Matheus dá uma carreira até a sua bicicleta. E sai desembalado.

Alguns dias depois, Gisela já estava outra vez com Matheus ali debaixo da mangueira a embalá-lo na rede, contando as histórias que um dia escutara de sua ama querida: Consuelo. Pessoa culta e prendada. Sabia vários idiomas e ainda bordava, chuleava; além disso, era perita na arte de contar histórias.

Gisela fora muito feliz em sua infância em tê-la como ama. Era-lhe muito grata por maravilhosa companhia e ensinamentos. O que mais a inspirou foram as lendas e mitos gregos, as quais Consuelo tão bem contava. Daí aquela mania de passá-las para o filho Matheus.

- Mãe, como Édipo foi considerado rei ? - Matheus pergunta todo interessado na mesma história.

- Você não quer que mamãe lhe conte outra história?

- Prefiro essa mesma.

- Está certo. Vamos lá então: Lembra que paramos na parte em que Édipo havia decifrado o intrigado enigma da dona Esfinge?

- Foi, mãezinha.

- Daí ele se casa com a rainha Jocasta e se torna poderoso em Tebas. Inclusive vivem por muitos anos e têm vários filhos. Todavia Édipo fora amaldiçoado pelo oráculo de Delfos quando bebê: Que assassinaria seu pai e se casaria com a sua própria mãe. Essa dolorosa realidade, ele só descobriria quando os filhos já estivessem adultos.

- Como?! Como isso pôde acontecer, mãezinha? - Matheus supercurioso.

- É muito complicado esse final, filho, mas tentarei lhe explicar da melhor maneira possível.

-Ôpa, mamãe, legal!

- Vamos ver se encontro as palavras mais simples para sua compreensão, tá?

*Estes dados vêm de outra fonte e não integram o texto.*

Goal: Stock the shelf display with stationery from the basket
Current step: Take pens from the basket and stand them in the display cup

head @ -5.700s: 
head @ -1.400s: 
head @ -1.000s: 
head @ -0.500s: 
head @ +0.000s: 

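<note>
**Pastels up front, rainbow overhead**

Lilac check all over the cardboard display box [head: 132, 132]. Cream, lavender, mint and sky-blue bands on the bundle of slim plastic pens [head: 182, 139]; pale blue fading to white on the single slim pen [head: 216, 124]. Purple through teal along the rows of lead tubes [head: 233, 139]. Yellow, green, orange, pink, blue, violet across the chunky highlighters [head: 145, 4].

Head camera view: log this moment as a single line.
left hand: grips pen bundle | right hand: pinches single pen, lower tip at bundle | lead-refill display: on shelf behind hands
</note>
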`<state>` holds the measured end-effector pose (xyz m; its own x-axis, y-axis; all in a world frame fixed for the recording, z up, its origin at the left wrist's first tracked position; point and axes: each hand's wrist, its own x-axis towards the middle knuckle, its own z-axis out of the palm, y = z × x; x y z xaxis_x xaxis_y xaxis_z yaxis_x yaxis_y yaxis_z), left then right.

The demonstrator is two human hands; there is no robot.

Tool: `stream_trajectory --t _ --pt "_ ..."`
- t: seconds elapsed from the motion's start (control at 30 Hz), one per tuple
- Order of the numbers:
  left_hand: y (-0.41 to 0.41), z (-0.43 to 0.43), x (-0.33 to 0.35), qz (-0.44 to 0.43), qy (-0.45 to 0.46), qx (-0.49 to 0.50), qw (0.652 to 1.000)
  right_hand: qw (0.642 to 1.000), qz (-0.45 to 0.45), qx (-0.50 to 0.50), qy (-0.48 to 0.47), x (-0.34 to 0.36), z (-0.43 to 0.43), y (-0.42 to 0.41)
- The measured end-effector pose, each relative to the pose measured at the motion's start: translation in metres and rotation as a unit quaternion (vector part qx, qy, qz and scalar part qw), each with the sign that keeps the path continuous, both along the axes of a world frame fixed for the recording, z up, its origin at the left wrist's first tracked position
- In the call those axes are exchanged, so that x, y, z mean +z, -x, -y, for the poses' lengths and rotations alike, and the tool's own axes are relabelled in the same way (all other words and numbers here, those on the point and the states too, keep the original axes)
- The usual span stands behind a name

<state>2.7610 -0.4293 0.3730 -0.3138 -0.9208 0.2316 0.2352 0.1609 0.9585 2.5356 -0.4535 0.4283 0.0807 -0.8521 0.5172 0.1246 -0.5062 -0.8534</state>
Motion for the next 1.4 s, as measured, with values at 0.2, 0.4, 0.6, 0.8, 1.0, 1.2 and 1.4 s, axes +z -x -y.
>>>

- Ok, Mamãe. Você conseguirá, tenho certeza disso.

- Bem, Matheus, como eu havia dito antes Édipo se casara com a sua própria mãezinha Jocasta. Porém ele nem desconfiava do ocorrido, já que havia sido criado em outro povoado e por um outro casal: o rei Políbio e a rainha Mérope, pais de criação do Édipo. Havia sido recebido das mãos de um pastor ainda quando bebezinho. Seus pais verdadeiros: Jocasta e Laios teriam escolhido, um dos seus melhores pastores, e lhe ordenado a deixá-lo no lugar mais alto da montanha. O medo era tanto que aquela terrível profecia se concretizasse.

- Mãe, que maldade fizeram com Édipo. Ele era só um bebê. Que perigo deixá-lo sozinho!

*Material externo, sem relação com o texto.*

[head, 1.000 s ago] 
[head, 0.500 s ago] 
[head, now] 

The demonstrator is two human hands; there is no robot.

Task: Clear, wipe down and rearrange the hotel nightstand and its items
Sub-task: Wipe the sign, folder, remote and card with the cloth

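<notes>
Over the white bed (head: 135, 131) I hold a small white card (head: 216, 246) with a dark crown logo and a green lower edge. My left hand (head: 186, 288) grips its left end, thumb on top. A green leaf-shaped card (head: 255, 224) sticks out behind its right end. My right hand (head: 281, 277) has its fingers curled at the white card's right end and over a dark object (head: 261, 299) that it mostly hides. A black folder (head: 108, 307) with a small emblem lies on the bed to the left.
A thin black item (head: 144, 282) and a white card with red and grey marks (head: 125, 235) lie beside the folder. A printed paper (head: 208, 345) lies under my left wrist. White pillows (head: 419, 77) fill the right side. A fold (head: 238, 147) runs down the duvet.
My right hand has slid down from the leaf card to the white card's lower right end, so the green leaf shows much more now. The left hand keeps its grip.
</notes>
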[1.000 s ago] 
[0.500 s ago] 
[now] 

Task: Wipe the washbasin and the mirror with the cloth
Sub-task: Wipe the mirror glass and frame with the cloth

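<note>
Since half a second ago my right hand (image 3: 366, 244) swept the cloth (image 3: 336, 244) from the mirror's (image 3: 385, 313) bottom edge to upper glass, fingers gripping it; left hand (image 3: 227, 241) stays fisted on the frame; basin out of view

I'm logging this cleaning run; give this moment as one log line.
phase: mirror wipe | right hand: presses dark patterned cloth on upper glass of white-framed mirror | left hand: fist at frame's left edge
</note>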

- É, filho, mas quiseram apenas libertá-lo daquela sina de matar o pai e viver com a mãe. Foi difícil pra eles também. Mas a vida é assim, ninguém foge de sua sorte.

- Mas..., se não tivesse passado o pastor por lá? O coitado poderia ter morrido - Matheus muito triste.

- É. Mas me deixe concluir. Desses fatos, Édipo só vem a saber por acaso através do emissário da morte de seu pai de criação: o Políbio; lembra dele?

Até ali ele o considerava como seu legítimo pai. Édipo, sem intenção alguma, comentara-lhe sobre a profecia macabra que havia sido predestinada pra ele e que por isso mesmo desde que saíra de junto do seu povo, não havia voltado simplesmente porque tinha muito medo de tudo se concretizar e acontecer a tragédia. Mas, naquele instante, o seu pai estava morto, ele não se sentia à vontade em voltar, temendo por sua mãe Mérope. Teria que continuar longe do seu povo que amava tanto. Nesse ínterim, o emissário escuta todo aquele sofrimento e é tocado, não podia continuar a guardar aquele segredo. Então conta-lhe toda verdade: Que ele não se ligava por nenhum laço de ao rei Políbio e a rainha Mérope, já que esses não haviam gerado fruto daquele casamento. E que ele seria a pessoa de quem os reis haviam recebido Édipo; pequeninho ainda fora entregue por suas próprias mãos. Assim cai a ficha pra Édipo; ele se toca de sua fatalidade: A profecia do oráculo Delfos já era uma realidade.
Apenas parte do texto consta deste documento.